Australia fell into that trap rather than 4s along the ground England are happy to sit back and run 1s and 2s with the field pushed back. As they are looking to score rather than hit it out the ground with 6s.

Like I say it's about what the philosophy actually is rather than what it's billed to be. If you've watched the last year the amount of reckless shots is actually limited except at certain periods of play. England tried slogging a few years back with Jason Roy it didn't work.
 
Read a bit about all this. It's terrible.
Yep, racism is a societal problem. It'll always be there on some kind of level whether it be in Cricket, football or any other sport. How we go about reducing it. - that is the main question.
 
Yep, racism is a societal problem. It'll always be there on some kind of level whether it be in Cricket, football or any other sport. How we go about reducing it. - that is the main question.
Start by acknowledging that a large part of the root of it is that many British people and in particular white British people still think they are superior to other ethnicities and nationalities. It's coupled with a sense of entitlement in which they should have things how they want and everyone else should either support that or leave.
 
Its not really a surprise the translation of people from South Asian decent from grassroots to professional is a long standing known problem. The reliance on "posh boys schools" also has its inherent issues.
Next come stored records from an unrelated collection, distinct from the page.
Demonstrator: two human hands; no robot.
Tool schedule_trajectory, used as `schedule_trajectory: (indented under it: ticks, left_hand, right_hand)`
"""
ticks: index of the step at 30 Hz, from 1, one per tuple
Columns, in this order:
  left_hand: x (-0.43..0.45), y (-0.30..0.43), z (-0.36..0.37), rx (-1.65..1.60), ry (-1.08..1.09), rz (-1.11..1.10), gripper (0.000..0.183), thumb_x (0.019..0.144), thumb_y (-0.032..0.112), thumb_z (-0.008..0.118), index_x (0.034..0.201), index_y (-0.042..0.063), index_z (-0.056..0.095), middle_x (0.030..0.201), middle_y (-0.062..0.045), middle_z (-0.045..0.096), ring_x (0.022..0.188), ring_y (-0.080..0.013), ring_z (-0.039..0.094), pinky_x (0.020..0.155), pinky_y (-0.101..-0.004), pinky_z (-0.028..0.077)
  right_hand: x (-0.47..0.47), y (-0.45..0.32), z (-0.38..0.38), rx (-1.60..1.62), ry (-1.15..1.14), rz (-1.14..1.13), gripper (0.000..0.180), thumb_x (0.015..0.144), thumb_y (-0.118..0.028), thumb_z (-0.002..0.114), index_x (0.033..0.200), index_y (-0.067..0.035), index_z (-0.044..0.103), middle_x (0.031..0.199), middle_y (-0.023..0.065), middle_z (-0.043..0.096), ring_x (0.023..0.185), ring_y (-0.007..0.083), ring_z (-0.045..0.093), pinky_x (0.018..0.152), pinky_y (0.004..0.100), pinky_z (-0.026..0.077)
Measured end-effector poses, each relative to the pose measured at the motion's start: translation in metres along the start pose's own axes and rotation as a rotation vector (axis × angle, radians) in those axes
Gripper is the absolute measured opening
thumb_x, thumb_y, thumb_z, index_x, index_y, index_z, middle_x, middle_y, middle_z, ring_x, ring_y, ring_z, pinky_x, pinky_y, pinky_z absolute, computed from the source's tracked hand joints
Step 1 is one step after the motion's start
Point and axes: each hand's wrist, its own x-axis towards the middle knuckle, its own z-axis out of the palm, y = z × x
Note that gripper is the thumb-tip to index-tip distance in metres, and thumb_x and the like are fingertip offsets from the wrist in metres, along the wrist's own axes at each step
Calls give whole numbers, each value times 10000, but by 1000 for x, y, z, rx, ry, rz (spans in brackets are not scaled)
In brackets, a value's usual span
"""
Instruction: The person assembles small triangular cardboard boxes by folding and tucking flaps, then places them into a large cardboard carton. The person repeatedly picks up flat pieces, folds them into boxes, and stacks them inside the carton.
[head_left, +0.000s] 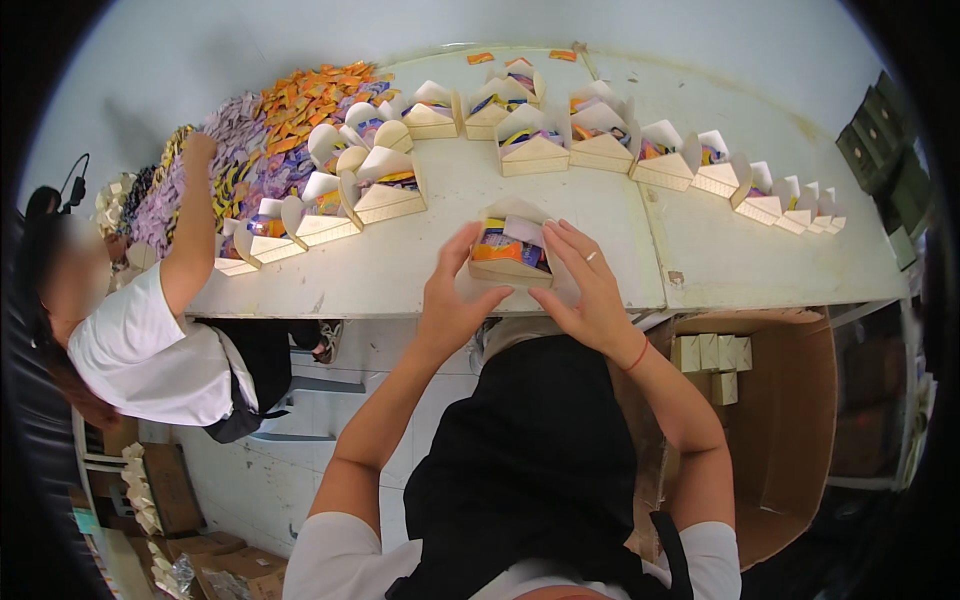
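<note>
A small cream cardboard gift box (512, 271) sits at the table's front edge before me, its top flaps standing up. Wrapped sweets (504, 247) in orange, yellow, purple and dark blue packets fill it. My left hand (459, 289) cups the box's left side, fingers against the wall and thumb near the front. On the opposite side, my right hand (589, 289) has its fingers on the right flap, with the thumb by the front corner. The box's lower side walls are partly hidden by my hands.
Several filled boxes (532, 154) stand in a curved row across the white table (600, 217). Heaped sweet packets (315, 97) lie at the back left, where a co-worker's arm (193, 217) reaches. Below right, a large carton (787, 420) holds several closed boxes (712, 352).
</note>
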Motion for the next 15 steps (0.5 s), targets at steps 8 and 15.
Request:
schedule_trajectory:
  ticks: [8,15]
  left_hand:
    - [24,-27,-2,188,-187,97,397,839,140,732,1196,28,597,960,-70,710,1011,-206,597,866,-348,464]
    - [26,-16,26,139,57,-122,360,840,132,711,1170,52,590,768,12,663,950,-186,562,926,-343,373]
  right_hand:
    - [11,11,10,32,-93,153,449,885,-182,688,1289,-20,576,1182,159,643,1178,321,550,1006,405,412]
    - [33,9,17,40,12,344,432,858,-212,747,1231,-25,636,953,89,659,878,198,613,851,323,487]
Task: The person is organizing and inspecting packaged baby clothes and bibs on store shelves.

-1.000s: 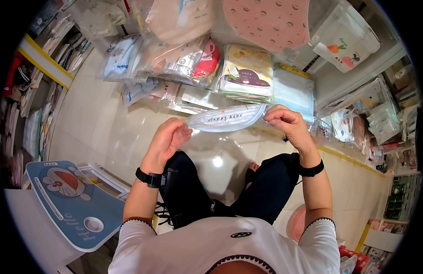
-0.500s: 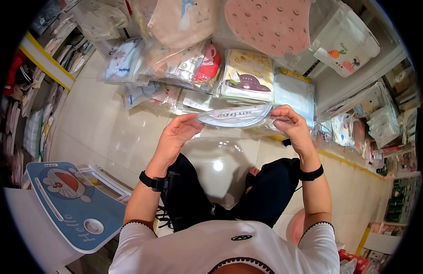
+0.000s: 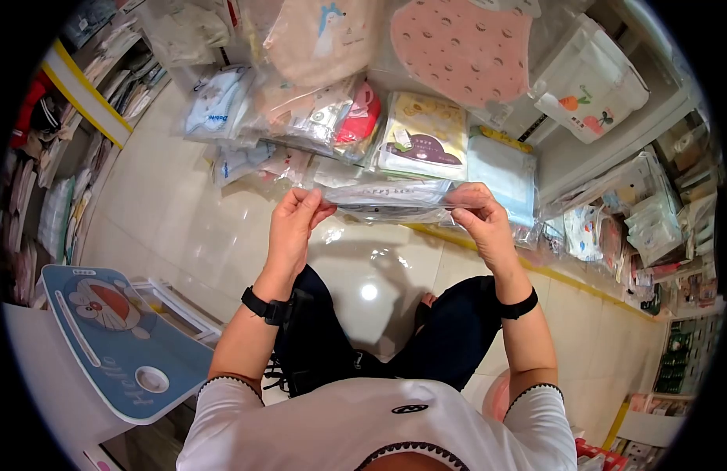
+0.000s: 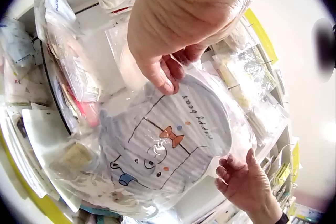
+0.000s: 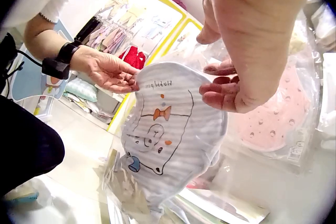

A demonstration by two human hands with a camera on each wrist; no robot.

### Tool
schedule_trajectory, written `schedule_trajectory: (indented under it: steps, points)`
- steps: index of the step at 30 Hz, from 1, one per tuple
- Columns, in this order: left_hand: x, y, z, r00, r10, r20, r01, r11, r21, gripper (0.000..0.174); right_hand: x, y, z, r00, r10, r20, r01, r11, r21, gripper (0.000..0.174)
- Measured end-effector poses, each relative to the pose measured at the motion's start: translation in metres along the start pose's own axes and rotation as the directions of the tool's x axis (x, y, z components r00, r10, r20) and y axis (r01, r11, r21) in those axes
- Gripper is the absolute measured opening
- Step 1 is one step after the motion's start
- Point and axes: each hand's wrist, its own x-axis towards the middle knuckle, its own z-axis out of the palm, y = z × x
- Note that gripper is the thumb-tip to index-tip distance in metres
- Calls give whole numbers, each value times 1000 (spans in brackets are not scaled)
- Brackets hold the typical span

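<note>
The fingers point(image 4: 163, 74) of your left hand point(image 3: 294, 218) pinch one edge of the bagged bib point(image 3: 388, 201). The fingers point(image 5: 223, 98) of your right hand point(image 3: 479, 218) pinch the opposite edge, so both hands grasp it. You hold the bib, striped with a bear drawing and an orange bow, in its clear bag above your knees point(image 3: 457, 330). Just beyond it lie piled packets point(image 3: 426, 137). A blue cartoon tray point(image 3: 120, 345) stands at your left.
</note>
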Motion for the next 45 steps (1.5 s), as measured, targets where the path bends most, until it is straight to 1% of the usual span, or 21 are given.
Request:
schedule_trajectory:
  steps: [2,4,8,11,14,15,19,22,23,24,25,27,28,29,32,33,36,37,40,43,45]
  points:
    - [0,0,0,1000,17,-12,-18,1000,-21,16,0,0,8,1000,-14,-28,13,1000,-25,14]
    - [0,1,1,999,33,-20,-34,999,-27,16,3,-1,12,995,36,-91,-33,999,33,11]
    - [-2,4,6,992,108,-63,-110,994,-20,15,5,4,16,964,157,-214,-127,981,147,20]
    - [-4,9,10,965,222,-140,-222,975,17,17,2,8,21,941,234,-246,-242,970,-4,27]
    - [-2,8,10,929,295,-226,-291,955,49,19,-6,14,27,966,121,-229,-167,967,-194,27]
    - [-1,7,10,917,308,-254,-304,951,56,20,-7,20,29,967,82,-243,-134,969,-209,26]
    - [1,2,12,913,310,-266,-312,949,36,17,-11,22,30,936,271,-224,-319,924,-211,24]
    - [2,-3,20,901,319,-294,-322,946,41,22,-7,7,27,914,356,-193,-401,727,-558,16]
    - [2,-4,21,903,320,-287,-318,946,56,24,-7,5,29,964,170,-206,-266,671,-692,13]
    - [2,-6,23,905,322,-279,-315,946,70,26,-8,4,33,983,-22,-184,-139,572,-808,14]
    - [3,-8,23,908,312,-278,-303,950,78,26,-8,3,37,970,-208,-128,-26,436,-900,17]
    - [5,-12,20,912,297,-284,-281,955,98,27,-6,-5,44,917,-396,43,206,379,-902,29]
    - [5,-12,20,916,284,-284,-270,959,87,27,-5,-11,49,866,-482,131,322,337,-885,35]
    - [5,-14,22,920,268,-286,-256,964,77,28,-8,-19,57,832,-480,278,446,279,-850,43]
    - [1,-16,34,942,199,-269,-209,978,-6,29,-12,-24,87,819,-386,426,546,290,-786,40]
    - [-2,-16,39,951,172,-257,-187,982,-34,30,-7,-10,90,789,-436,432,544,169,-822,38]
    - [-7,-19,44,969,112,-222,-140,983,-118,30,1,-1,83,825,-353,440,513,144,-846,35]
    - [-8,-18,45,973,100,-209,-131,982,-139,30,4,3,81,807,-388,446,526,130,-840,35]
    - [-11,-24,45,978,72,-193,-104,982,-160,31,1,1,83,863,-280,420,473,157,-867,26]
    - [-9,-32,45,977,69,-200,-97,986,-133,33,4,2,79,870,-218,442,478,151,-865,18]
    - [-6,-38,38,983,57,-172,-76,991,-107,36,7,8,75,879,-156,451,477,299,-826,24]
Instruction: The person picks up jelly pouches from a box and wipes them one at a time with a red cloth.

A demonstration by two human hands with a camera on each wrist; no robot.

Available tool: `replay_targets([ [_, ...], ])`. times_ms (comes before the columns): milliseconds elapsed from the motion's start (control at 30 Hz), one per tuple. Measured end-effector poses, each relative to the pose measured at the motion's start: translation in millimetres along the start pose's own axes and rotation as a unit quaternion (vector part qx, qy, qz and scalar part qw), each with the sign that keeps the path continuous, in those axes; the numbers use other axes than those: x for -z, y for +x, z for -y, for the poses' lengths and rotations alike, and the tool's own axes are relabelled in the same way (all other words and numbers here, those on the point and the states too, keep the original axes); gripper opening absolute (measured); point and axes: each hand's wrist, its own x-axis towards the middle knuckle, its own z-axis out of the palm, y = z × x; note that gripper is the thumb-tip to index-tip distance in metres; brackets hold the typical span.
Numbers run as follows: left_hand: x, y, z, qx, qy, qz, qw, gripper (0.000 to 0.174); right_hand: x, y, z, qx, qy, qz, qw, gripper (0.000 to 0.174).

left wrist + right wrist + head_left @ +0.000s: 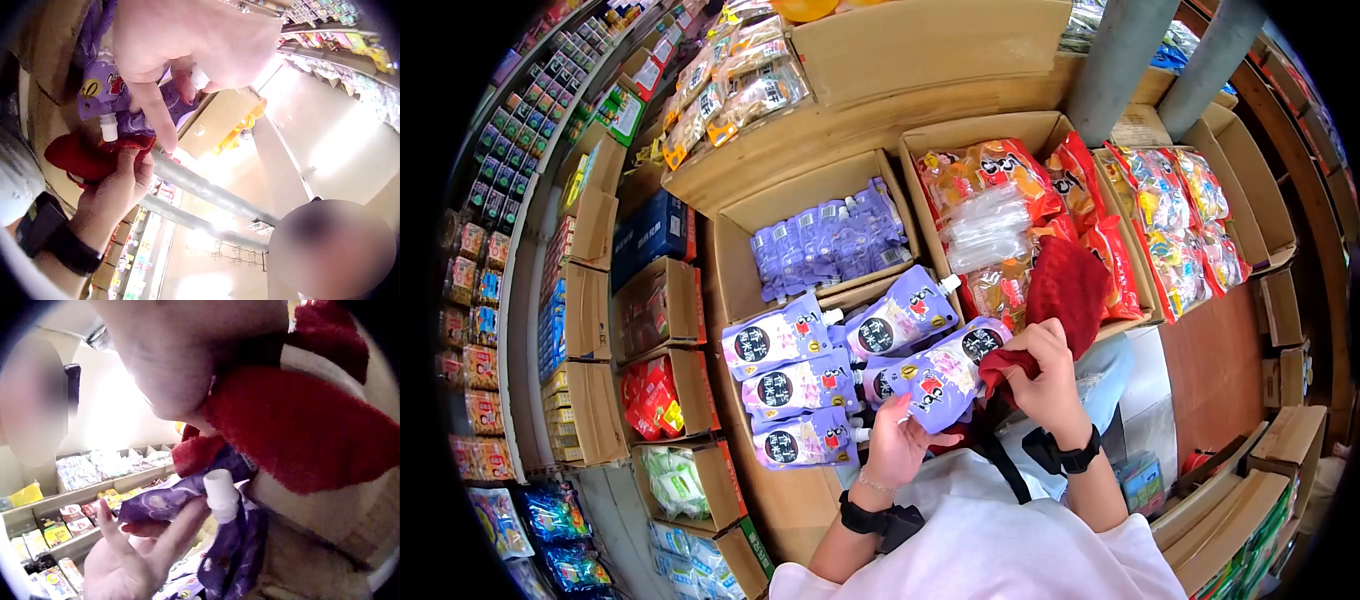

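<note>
Holding a soft, lilac plastic-film pouch with printed labels (945, 372), the left hand (892, 450) grips it at its near end, in front of the person's body and partly over other pouches of the same kind. The film looks smooth and is probably slippery; the contents, judged fluid, should give moderate weight and let the body sag or bulge under pressure. A rigid white cylindrical spout cap (222, 494) appears close to the left fingers in the right wrist view; whether it belongs to the held pouch cannot be told. The firmest hold would likely be at a pouch's spout neck, with a palm beneath the body; hard squeezing of the flat middle could strain the seams. At the far end of the pouch, the right hand (1045, 375) pinches a bunched, dark-red napped cloth (1068, 295), whose edge meets the film; the cloth should be light and limp. To the left lie matching lilac spouted pouches in a column (785, 385). Beyond them stands a brown cardboard box (795, 190) packed with smaller purple pouches (830, 240), and beside it another holding shiny red-and-clear bags (1005, 165).
</note>
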Motion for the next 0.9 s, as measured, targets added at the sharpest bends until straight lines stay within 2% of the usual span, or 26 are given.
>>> replay_targets([
  [100,9,5,3,-0.003,-0.036,0.063,0.997,0.051,4,0,15,0.026,0.042,0.031,0.998,0.028],
  [167,8,5,4,-0.001,-0.036,0.068,0.997,0.050,0,0,30,0.060,0.055,0.073,0.994,0.029],
  [233,6,4,3,0.001,-0.019,0.057,0.998,0.052,-6,1,28,0.071,0.008,0.060,0.996,0.029],
  [467,-6,-1,1,-0.004,0.040,0.005,0.999,0.058,5,7,-6,-0.039,-0.063,-0.038,0.997,0.024],
  [567,-3,4,0,-0.009,0.030,0.023,0.999,0.058,6,3,8,-0.006,0.009,-0.013,1.000,0.025],
  [633,-3,3,-2,-0.007,0.025,0.026,0.999,0.058,1,-1,19,0.018,0.026,0.040,0.999,0.028],
  [800,-4,0,-4,0.002,0.026,0.006,1.000,0.057,3,2,-3,0.017,-0.092,0.014,0.995,0.027],
  [900,1,2,-1,-0.023,0.055,0.030,0.998,0.055,9,1,-15,-0.009,-0.113,-0.001,0.994,0.026],
])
The real question is will they put real initiatives in place that can have an impact?
 
England are playing such strange cricket. 91 run lead for Australia.
Brendon McCullem's tactics are perfect for ODI's and T20's. I think he's overzealous with Test cricket. He is not respecting Australia.
 
Whatever your definition of Bazball, several wickets needlessly thrown away. Australia now firm favourites to win this and go 2-0 with a big helping hand from us in both games.

Unless the weather intervenes it's a high probability that the series / Ashes are gone after 8 of potentially 25 days cricket. We've handed the Aussies the momentum and all they'd need is a draw from the 3 remaining games.
 
Issue for me is that England are still posting good/respectable scores. First test declaring just short of 400, second test first innings score over 300 and should have been higher. I feel the problem is that England can't take 10 wickets easily and that nullifys Bazball. England are capable of scoring well and quickly, but Australia can just bat patiently and match them. It then exposes the vulnerability of Bazball where England can get out playing rash shorts. You really need an attack that can restrict Australia to below 300 and I don't see that.
 
Why were the Aussies having a go at Duckett for their inability to complete a catch legitimately?
 
If we lose this match its because we couldn't but a wicket in day 1. Hate to say it but Anderson feels like he's past it this series. Tongue and Broad the only ones so far who have done much.

Both sides missing a front line spinner and it shows.